We can find Islamic art on the walls or on canvases hanging on the wall, or in the form of intricate and colorful motifs, and with a mixture of geometric shapes and abstract shapes, and the beauty of Islamic art is not limited to its appearance only, but in the way it is presented as a symbol of ideas and concepts that are appreciated in the culture Islamic.
Decorations are decorative designs and patterns, and among the most famous of these decorations in Islamic art, which are considered among the features that distinguish it, are the following decorations:
Below, let's explore some of the main characteristics of Islamic art, what influenced those characteristics, and some types of Islamic artwork.
1. Floral designs in Islamic art
Floral designs are used in Islamic art instead of images of people and animals, because floral designs symbolize growth and life, and flower designs can convey ideas about human life better than some people think, and there are specific types of flowers and plants that carry religious meanings in Islam.

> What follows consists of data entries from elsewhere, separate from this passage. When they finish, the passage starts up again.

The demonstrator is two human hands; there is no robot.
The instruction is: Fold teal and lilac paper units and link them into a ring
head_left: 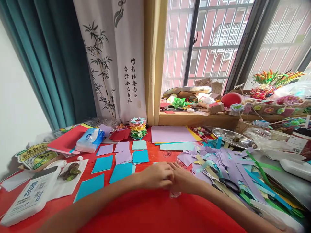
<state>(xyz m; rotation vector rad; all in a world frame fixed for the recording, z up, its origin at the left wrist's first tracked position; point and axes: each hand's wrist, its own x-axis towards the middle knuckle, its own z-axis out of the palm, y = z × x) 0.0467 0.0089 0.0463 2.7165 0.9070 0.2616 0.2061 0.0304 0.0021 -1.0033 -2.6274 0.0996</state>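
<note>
My left hand [159, 175] and my right hand [180, 176] meet over the red tabletop, touching each other. The left fingers are curled inward, and the right fingers bend towards them, partly hidden. Whatever lies between them is covered; only a sliver of blue shows above the left knuckles. Left of my hands lie stacks of cut paper: a blue stack [120, 173], a smaller blue stack [141, 156] and a purple stack [123, 157]. Behind them stands a ring-shaped tower of folded paper [138, 128] in several colours.
On the right, scissors [229, 185] lie among a heap of paper strips [225, 161], near a metal tray [234, 137]. Large purple sheets [172, 134] lie at the back. A tissue pack [90, 140] and a white box [30, 195] are on the left.
</note>
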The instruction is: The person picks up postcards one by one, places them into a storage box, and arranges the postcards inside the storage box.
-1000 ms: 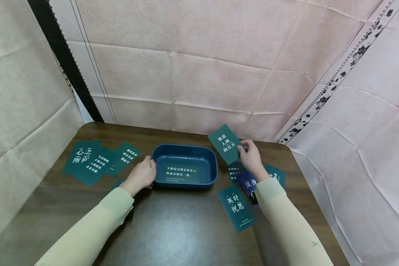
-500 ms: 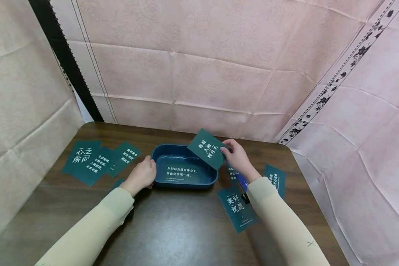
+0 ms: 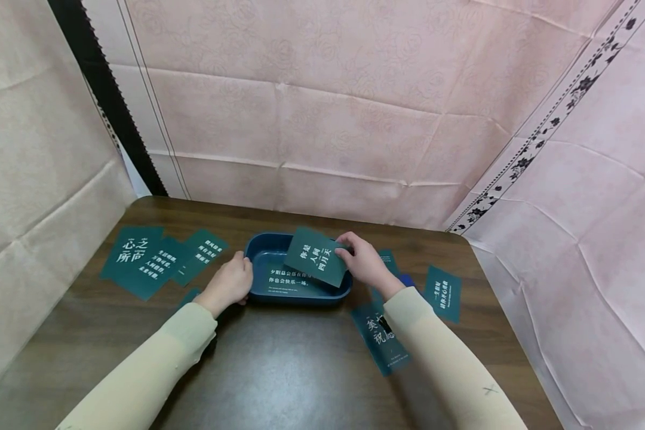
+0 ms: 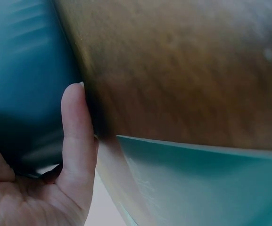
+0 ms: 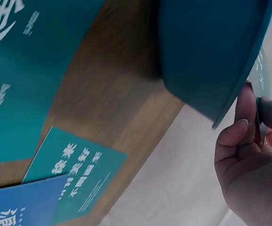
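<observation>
Right hand [image 3: 366, 261] pinches green card [image 3: 316, 257] with fingers and thumb, over right part of blue tray [image 3: 295, 298]. Left hand [image 3: 228, 282] grips tray's left end with fingers. Second green card [image 3: 282, 286] lies inside tray. More green cards [image 3: 160, 267] lie on bench [image 3: 279, 364], both sides.

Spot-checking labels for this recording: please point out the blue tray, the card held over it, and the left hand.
Blue tray [image 3: 271, 245], head view, inner far wall.
Held card [image 3: 316, 257], head view, middle of its printed face.
Left hand [image 3: 228, 282], head view, back of the hand.
</observation>
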`<control>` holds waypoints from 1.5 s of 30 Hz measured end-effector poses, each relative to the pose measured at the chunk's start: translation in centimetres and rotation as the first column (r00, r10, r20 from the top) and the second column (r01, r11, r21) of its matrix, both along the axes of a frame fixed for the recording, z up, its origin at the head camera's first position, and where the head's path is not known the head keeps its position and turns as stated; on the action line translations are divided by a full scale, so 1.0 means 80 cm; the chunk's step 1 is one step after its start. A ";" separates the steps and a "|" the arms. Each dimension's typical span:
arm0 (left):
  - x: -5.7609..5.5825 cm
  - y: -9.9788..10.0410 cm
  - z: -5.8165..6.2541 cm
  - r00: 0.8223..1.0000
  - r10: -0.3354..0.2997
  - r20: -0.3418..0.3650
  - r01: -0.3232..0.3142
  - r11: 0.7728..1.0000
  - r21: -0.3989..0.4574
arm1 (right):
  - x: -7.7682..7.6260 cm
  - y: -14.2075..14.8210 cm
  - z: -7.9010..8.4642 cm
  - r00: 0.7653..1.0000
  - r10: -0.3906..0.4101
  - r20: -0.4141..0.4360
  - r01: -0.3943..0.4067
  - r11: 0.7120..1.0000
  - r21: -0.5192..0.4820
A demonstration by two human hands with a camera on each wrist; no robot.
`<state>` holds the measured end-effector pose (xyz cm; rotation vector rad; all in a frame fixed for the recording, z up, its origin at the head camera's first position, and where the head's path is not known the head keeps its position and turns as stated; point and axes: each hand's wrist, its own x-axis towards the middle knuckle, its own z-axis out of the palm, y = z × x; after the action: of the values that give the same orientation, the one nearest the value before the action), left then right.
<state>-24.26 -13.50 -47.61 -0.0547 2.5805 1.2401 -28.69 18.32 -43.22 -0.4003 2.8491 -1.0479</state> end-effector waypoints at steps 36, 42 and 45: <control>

Timurid manuscripts, Ottoman carpets and Safavid carpets were influenced by Islamic art, so the three categories contain floral patterns, flowers with four or five petals, and artworks from these categories also contain interlocking, rhythmic and/or graduated floral patterns, and this is called intertwining Also the name "Arabesque", it refers to those shapes that appear to be loose or closely knit together in a work of art, and rhythm in visual art is created through repetition of shapes and lines, and it is easier to design a rhythmic pattern in geometric shapes than in flowers and plants Spiral motifs refer to vines or curved lines intertwined in the artwork. To perfect these designs, artists use techniques such as grids, with some designs drawn by hand. With a lot of practice, elegant and symmetrical designs can be obtained.
Khorasan carpets feature an arabesque (also known as Islamic) design.

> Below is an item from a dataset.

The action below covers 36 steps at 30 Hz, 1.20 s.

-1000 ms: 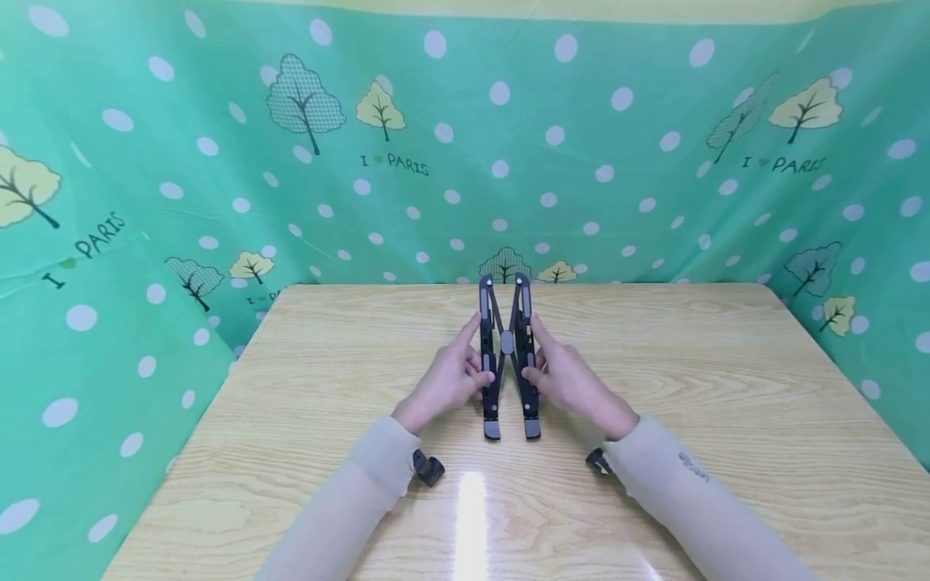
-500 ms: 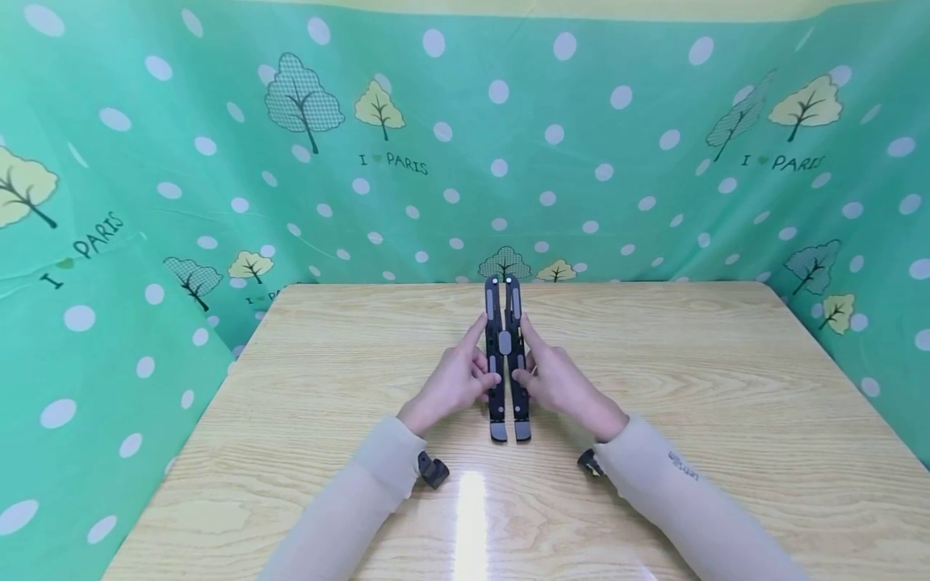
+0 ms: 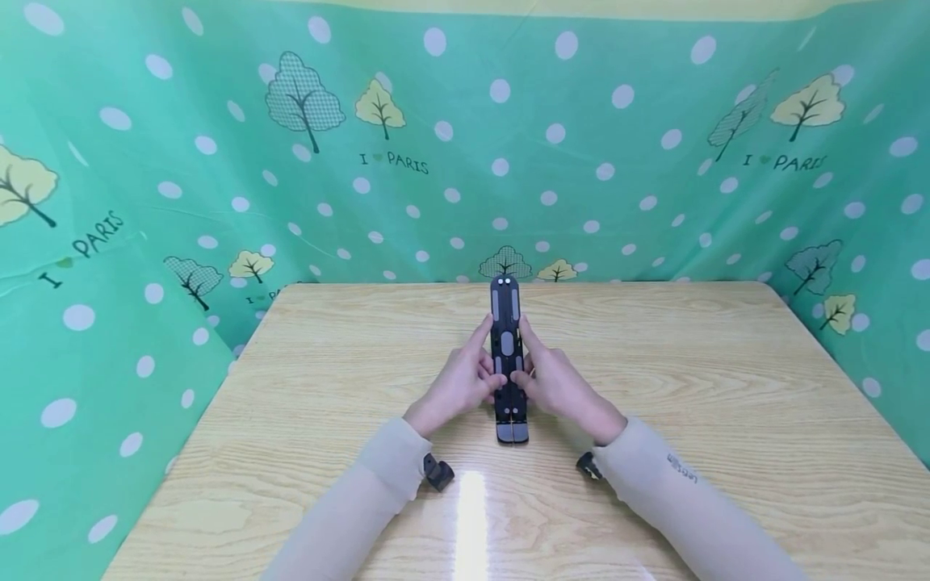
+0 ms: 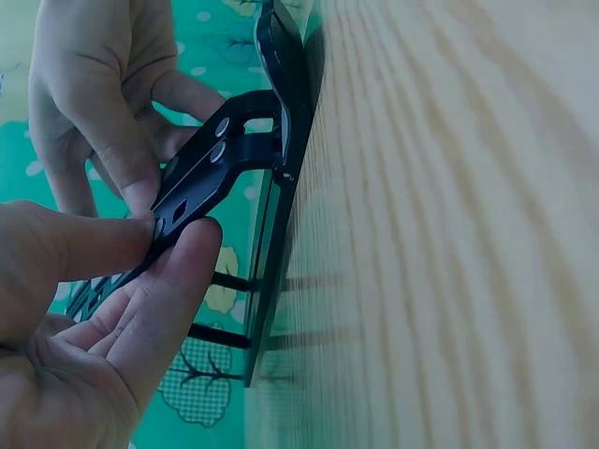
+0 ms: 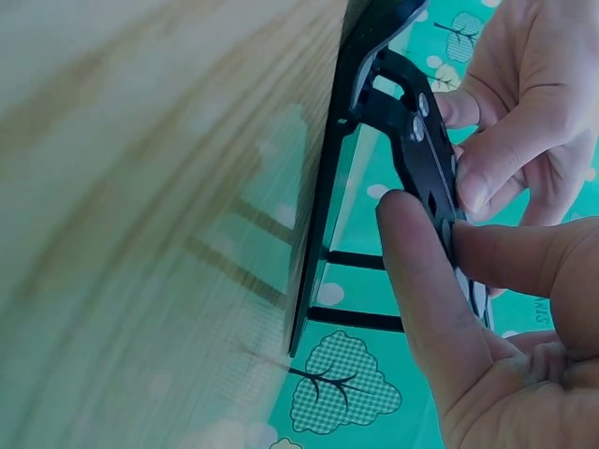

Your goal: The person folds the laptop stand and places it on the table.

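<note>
A black folding laptop stand (image 3: 507, 344) with grey pads stands on the wooden table, its two side arms pressed together into one narrow bar. My left hand (image 3: 456, 382) pinches the left arm between thumb and fingers. From the other side, my right hand (image 3: 563, 384) pinches the right arm the same way. Seen from the left wrist, the upper bars of the stand (image 4: 201, 173) slope above its base, joined by thin struts. The right wrist view shows the stand's riveted front end (image 5: 416, 126) and its base on the tabletop.
The pale wood table (image 3: 726, 403) spreads out on both sides of the stand. A green dotted curtain (image 3: 450, 161) with printed trees hangs along the table's back edge and sides.
Both hands have moved inward, bringing the stand's two arms from a spread position, with crossed struts showing, to side by side. The gap between them has closed.
</note>
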Each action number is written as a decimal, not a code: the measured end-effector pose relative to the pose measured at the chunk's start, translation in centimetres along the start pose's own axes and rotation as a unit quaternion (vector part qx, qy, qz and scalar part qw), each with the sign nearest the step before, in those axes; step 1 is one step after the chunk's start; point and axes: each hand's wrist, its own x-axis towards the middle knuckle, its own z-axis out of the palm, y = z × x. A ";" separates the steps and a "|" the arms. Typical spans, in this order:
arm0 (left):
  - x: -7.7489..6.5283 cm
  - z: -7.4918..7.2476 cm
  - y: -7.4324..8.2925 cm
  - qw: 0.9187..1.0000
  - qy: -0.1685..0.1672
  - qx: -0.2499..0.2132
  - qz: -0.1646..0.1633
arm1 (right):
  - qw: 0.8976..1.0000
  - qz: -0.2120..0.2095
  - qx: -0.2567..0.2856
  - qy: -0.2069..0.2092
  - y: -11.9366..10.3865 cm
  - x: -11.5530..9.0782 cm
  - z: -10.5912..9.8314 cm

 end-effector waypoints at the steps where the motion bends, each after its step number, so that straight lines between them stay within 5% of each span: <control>1: 0.0 0.0 0.0 1.000 0.001 0.003 0.001 | 1.000 0.001 -0.001 0.000 0.0 0.0 0.0; 11: 0.2 0.0 -0.1 1.000 0.019 -0.012 0.003 | 0.998 0.011 0.056 -0.028 0.3 0.0 -1.3; 18: 0.1 -0.3 -0.1 0.998 0.049 -0.024 0.003 | 0.993 0.015 0.120 -0.011 1.3 0.6 -1.7; 36: 0.2 -0.4 -0.2 0.998 0.046 0.014 0.034 | 0.991 0.021 0.129 0.001 0.9 0.5 -0.9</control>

2. Geometric patterns in Islamic art
Geometry in Islamic art includes a variety of shapes that represent patterns that reflect the language of the universe, metal, paper, wood, glass, carpets, ceramics, jewellery... These are just a few of the shapes in which geometric patterns are commonly found, often overlapping Geometric patterns with frame floral and calligraphy design.

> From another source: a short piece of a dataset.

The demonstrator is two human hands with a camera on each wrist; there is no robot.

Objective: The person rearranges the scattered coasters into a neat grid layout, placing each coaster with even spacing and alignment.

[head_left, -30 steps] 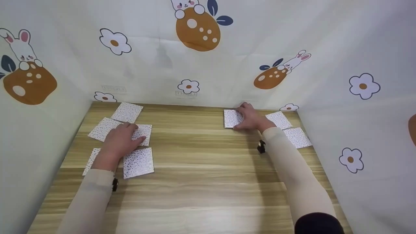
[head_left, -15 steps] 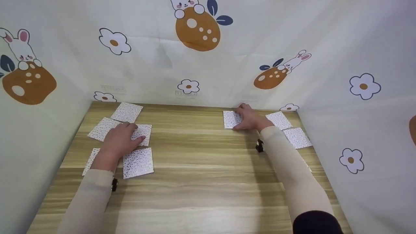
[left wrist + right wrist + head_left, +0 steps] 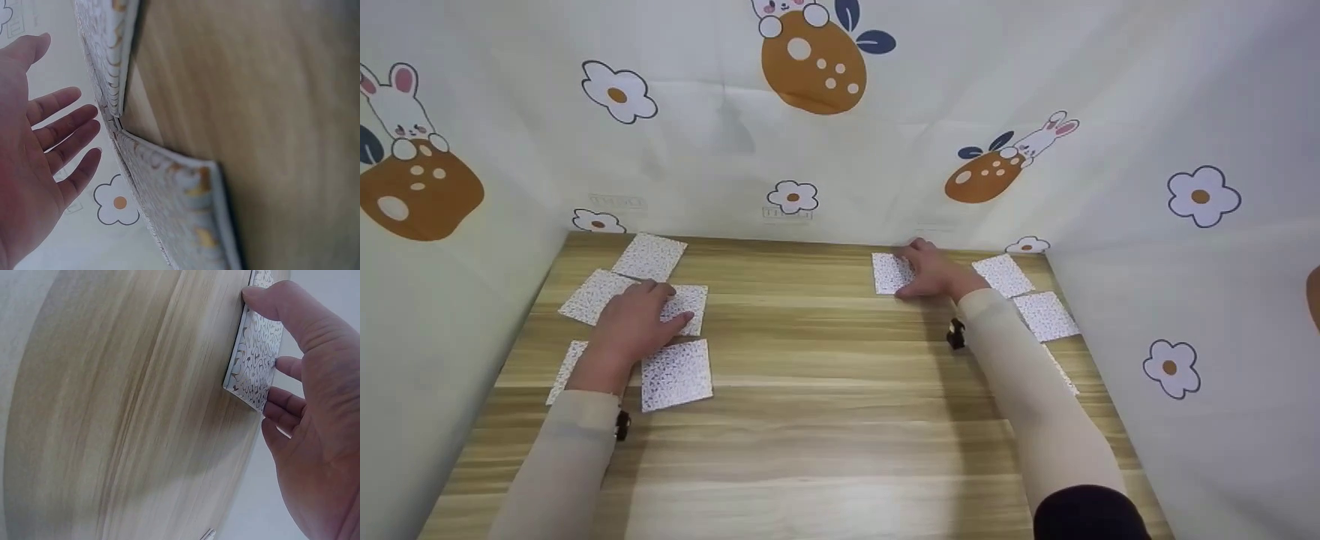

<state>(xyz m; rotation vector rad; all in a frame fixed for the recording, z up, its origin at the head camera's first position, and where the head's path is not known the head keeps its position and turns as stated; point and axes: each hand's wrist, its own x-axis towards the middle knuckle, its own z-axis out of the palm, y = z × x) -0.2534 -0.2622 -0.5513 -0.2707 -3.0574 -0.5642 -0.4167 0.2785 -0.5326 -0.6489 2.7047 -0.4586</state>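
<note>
My right hand [image 3: 934,271] grips a thin square tile [image 3: 887,274] with a small speckled pattern near the back edge of the table. In the right wrist view the thumb lies on the near edge of this tile [image 3: 250,363], with the fingers at its far edge. At the left, my left hand [image 3: 631,324] is held above a group of similar tiles. Its fingers [image 3: 64,119] are spread and hold nothing in the left wrist view. Partly under it in the head view is one tile [image 3: 688,309]; another tile [image 3: 676,375] lies nearer me.
Behind the left hand lie two more tiles, a back tile [image 3: 649,257] and a left tile [image 3: 594,297]. A further tile [image 3: 564,371] is partly covered by the wrist. Several tiles [image 3: 1046,315] lie at the right beside the forearm. Printed cloth walls [image 3: 697,150] enclose the wooden table [image 3: 810,360].
The right hand and its tile have shifted very slightly left in the head view. Part of a tile now shows beside the right forearm. The left hand keeps its place.
</note>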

The use of stars in Islamic art patterns began with the 9th century. Islamic art is characterized by 6-pointed stars. The 13-pointed stars appeared in 13th-century patterns. Over time, artists continued to develop techniques and use stars with more points.
Geometric designs in Islamic art focus on depicting shapes and inanimate objects. The complexities of geometric designs encourage people to examine them closely and try to discover their meanings. These designs are described as knots and spiral motifs, given that lines and shapes in art convey movement. When looking at this type of design , the viewer's eyes automatically move around the artwork to follow the implied movement of the objects in the work.
3. Calligraphy in Islamic art
Calligraphy is one of the main features of Islamic art and is believed to be a means of celebrating the love and remembrance of God Almighty. Verses from the Holy Qur’an are inscribed as pieces of art in an expressive and harmonious way. These patterns are widely found on ceramics and metal work, on the walls and ceilings of mosques, on the walls of schools, and on the walls of Many other buildings in Islamic countries, and these noble verses are usually written in Arabic, Persian or Turkish.
Calligraphy is found in many forms of Islamic art
The traditional Islamic art that includes calligraphy is designed using two different types of pens, one of the pens is called “jalam” and it is made of all natural wood, while the other type of pens has a metal tip, and the materials used in carving calligraphy are mostly paper, tiles or pots, rugs or stone.